Dataset records
Segment Open

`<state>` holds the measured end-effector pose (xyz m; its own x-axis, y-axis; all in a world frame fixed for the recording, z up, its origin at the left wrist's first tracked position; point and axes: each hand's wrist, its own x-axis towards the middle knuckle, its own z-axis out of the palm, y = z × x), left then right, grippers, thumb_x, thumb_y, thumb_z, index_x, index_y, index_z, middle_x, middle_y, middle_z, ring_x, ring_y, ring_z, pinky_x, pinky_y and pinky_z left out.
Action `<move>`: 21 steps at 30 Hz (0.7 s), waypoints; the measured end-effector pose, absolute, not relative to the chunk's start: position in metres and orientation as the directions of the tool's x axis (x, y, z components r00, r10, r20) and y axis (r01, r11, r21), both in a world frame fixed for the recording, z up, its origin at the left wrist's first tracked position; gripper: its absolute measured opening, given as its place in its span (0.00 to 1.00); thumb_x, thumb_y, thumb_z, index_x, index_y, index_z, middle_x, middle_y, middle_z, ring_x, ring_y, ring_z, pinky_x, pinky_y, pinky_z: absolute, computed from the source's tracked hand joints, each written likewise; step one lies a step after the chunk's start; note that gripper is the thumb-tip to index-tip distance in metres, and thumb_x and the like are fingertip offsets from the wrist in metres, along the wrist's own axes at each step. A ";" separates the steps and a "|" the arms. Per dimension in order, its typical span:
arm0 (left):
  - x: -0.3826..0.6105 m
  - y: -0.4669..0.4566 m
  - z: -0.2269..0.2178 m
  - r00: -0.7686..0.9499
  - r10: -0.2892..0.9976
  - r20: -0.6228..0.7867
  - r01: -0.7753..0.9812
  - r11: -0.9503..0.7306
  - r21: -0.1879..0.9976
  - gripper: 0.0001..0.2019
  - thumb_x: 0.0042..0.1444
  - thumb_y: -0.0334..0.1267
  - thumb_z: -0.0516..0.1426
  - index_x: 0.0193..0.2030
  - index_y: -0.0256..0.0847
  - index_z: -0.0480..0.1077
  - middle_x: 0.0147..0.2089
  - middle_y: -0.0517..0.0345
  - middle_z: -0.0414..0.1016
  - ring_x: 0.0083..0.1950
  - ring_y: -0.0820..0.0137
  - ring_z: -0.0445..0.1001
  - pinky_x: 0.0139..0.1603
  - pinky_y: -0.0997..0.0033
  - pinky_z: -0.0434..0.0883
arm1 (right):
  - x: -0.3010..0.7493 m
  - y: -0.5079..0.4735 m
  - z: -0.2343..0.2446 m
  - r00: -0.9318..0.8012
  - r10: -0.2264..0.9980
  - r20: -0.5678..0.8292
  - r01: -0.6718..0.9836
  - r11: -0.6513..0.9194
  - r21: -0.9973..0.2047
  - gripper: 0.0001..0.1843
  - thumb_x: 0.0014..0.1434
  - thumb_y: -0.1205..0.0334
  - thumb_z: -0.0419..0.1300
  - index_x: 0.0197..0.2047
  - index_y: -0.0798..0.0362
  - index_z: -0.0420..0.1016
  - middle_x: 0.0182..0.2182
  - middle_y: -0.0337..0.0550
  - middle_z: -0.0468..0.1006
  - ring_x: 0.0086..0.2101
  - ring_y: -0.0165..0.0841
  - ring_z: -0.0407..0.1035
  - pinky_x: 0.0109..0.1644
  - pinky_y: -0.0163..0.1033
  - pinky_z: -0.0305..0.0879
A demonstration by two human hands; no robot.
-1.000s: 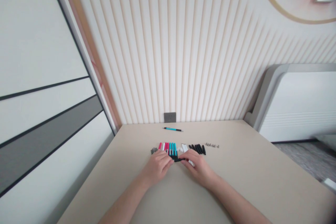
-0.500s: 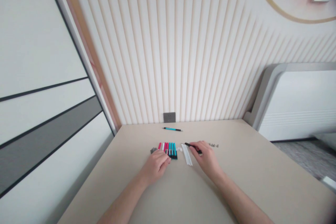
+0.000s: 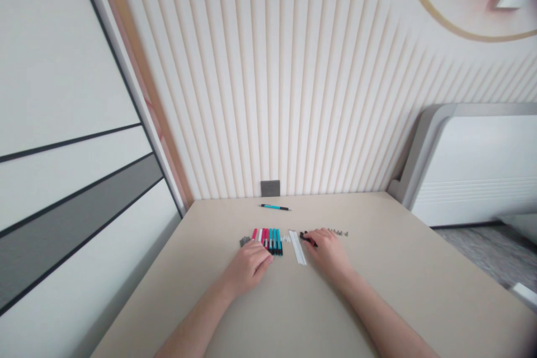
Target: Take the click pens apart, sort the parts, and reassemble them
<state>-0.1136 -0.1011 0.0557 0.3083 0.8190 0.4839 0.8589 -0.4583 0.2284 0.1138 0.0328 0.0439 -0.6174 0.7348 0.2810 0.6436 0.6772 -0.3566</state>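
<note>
Pen parts sit in sorted rows mid-table; one teal pen (image 3: 276, 207) at the far edge looks whole, the rest apparently unassembled.
Right hand (image 3: 329, 250) pinches a black pen piece (image 3: 307, 236) beside white strips (image 3: 297, 248). Left hand (image 3: 248, 264) lies loose, holding nothing, by the pink and teal barrels (image 3: 267, 239). Beige table (image 3: 398, 268), slatted wall (image 3: 293, 95), grey socket (image 3: 271, 187).

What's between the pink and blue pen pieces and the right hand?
Head view: tiny white bits and long white sticks lie between the pen pieces and the right hand.
</note>
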 end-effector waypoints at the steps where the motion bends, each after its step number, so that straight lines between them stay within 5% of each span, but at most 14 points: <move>1: -0.113 -0.101 0.056 0.307 0.818 0.487 0.860 -0.458 0.227 0.16 0.67 0.33 0.46 0.29 0.39 0.66 0.26 0.59 0.69 0.31 0.70 0.67 0.41 0.68 0.64 | 0.113 0.032 0.045 -0.625 0.734 0.265 0.654 0.678 -0.336 0.13 0.63 0.60 0.54 0.44 0.48 0.79 0.41 0.43 0.81 0.44 0.37 0.71 0.50 0.39 0.59; 21: -0.112 -0.102 0.058 0.314 0.829 0.462 0.870 -0.447 0.210 0.17 0.68 0.34 0.45 0.28 0.40 0.65 0.26 0.59 0.68 0.31 0.70 0.66 0.41 0.68 0.65 | 0.108 0.026 0.045 -0.636 0.751 0.176 0.688 0.656 -0.310 0.18 0.61 0.67 0.51 0.50 0.48 0.76 0.43 0.43 0.81 0.43 0.36 0.73 0.47 0.39 0.56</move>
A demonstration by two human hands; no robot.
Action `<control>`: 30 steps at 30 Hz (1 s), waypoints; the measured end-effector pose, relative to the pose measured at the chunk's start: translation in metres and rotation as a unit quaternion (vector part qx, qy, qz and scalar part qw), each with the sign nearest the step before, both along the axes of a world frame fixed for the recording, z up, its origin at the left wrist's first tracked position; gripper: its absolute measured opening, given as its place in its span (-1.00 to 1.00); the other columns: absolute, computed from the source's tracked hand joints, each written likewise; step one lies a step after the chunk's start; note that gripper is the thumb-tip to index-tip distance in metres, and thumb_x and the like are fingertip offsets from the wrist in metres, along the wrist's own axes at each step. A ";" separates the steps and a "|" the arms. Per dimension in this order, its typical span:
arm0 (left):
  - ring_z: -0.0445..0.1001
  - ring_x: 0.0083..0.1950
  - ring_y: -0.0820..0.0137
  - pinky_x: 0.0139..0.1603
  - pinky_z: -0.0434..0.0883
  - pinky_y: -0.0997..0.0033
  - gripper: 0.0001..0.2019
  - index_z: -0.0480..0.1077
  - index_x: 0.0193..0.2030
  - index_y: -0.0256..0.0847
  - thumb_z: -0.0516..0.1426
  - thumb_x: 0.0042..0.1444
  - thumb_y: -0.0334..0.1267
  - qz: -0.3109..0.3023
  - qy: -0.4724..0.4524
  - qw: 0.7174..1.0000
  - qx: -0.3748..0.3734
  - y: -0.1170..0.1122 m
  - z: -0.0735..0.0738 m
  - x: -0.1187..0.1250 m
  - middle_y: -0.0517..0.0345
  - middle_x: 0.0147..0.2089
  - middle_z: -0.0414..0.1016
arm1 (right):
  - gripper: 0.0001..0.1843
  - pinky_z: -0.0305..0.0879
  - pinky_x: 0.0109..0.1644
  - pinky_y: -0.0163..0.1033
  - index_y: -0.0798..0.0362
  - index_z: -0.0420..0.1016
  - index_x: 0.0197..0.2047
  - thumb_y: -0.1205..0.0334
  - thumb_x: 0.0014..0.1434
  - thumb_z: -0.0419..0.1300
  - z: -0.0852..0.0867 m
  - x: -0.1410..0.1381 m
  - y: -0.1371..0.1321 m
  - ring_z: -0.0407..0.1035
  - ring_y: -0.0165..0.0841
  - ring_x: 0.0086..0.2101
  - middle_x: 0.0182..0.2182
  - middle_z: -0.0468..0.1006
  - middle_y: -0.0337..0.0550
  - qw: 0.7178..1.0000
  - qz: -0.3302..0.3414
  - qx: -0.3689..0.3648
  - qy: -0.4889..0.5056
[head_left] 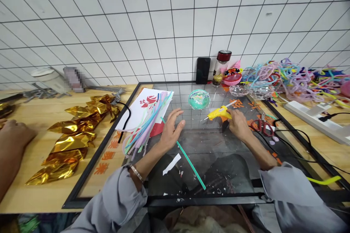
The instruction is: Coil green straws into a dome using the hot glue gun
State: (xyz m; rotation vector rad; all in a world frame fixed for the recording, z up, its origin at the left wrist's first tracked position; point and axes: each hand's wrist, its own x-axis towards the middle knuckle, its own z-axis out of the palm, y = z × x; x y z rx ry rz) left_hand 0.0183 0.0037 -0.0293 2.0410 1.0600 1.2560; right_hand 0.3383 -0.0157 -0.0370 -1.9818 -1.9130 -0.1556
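My right hand (238,123) grips a yellow glue gun (219,113), its nozzle pointing left over the glass work surface (218,149). My left hand (171,130) hovers open with fingers spread, just above a long green stick (183,153) that lies diagonally on the glass. A bundle of pastel pipe cleaners (146,125) lies just left of that hand, across a white sheet with a red cutout (144,107). A round teal-rimmed clear dish (199,99) sits behind the two hands.
Gold foil pieces (75,134) lie on the wooden table at left, near another person's arm (12,145). At back stand a phone (202,70) and a jar (221,67). A pile of coloured pipe cleaners (290,80), scissors (259,124) and a power strip (317,120) fill the right.
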 end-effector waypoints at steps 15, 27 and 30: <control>0.47 -0.25 0.40 -0.10 0.45 0.35 -0.67 0.51 -0.13 -0.21 0.06 0.03 -0.56 -0.024 0.276 0.960 -0.046 0.019 0.046 -0.046 0.13 -0.18 0.51 | -0.61 0.24 -0.10 0.03 0.24 0.52 0.07 0.37 0.22 0.06 0.015 0.014 -0.005 0.40 0.09 -0.08 -0.11 0.51 0.36 0.991 -0.117 -0.055 -0.019; 0.44 -0.02 0.30 0.08 0.37 0.31 -0.92 0.49 -0.29 -0.20 0.17 0.19 -0.41 -0.134 0.412 0.900 -0.048 0.000 0.041 -0.023 0.09 -0.10 0.46 | -0.55 0.39 -0.15 -0.10 0.11 0.58 0.02 -0.02 0.26 0.11 0.040 -0.081 -0.019 0.49 -0.17 -0.21 -0.16 0.63 0.03 0.929 0.241 -0.106 0.258; 0.43 -0.07 0.31 0.02 0.37 0.31 -0.90 0.45 -0.23 -0.20 0.10 0.28 -0.38 -0.098 0.409 0.907 -0.026 -0.004 0.034 -0.013 0.10 -0.12 0.49 | -0.50 0.35 -0.23 -0.19 0.13 0.56 0.05 -0.08 0.25 0.16 0.043 -0.098 -0.024 0.51 -0.20 -0.27 -0.22 0.65 -0.01 0.915 0.273 -0.214 0.203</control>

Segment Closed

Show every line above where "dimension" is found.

#### Task response:
Action `<move>`: 21 steps at 30 Hz (0.7 s), waypoints; the measured end-effector pose, absolute, not relative to the chunk's start: position in metres and orientation as the directions of the tool's x axis (x, y, z components r00, r10, r20) and y axis (r01, r11, r21), both in a world frame fixed for the recording, z up, its origin at the left wrist's first tracked position; gripper: its absolute measured opening, given as its place in its span (0.00 to 1.00); thumb_x, thumb_y, thumb_z, index_x, index_y, index_z, middle_x, middle_y, middle_z, ring_x, ring_y, ring_z, pinky_x, pinky_y, pinky_z: absolute, computed from the source's tracked hand joints, each written likewise; step one lies a step after the chunk's start; note that gripper is the thumb-tip to index-tip distance in metres, and thumb_x and the like are fingertip offsets from the wrist in metres, along the wrist's own axes at each step. A ";" separates the steps and a "|" the arms. Per dimension in order, its typical span:
Action `<control>`: 30 steps at 30 Hz (1 s), waypoints; the measured end-effector pose, relative to the pose measured at the chunk's start: translation in metres and rotation as a unit quaternion (vector part qx, qy, qz and scalar part qw), each with the sign nearest the step before, both along the axes of a world frame fixed for the recording, z up, its origin at the left wrist's first tracked position; gripper: its absolute measured opening, given as its place in its span (-1.00 to 1.00); the other columns: absolute, computed from the source's tracked hand joints, each written likewise; step one lies a step after the chunk's start; note that gripper is the thumb-tip to index-tip distance in metres, and thumb_x and the like are fingertip offsets from the wrist in metres, along the wrist's own axes at each step. A ";" separates the steps and a "|" the arms. Per dimension in this order, its typical span:

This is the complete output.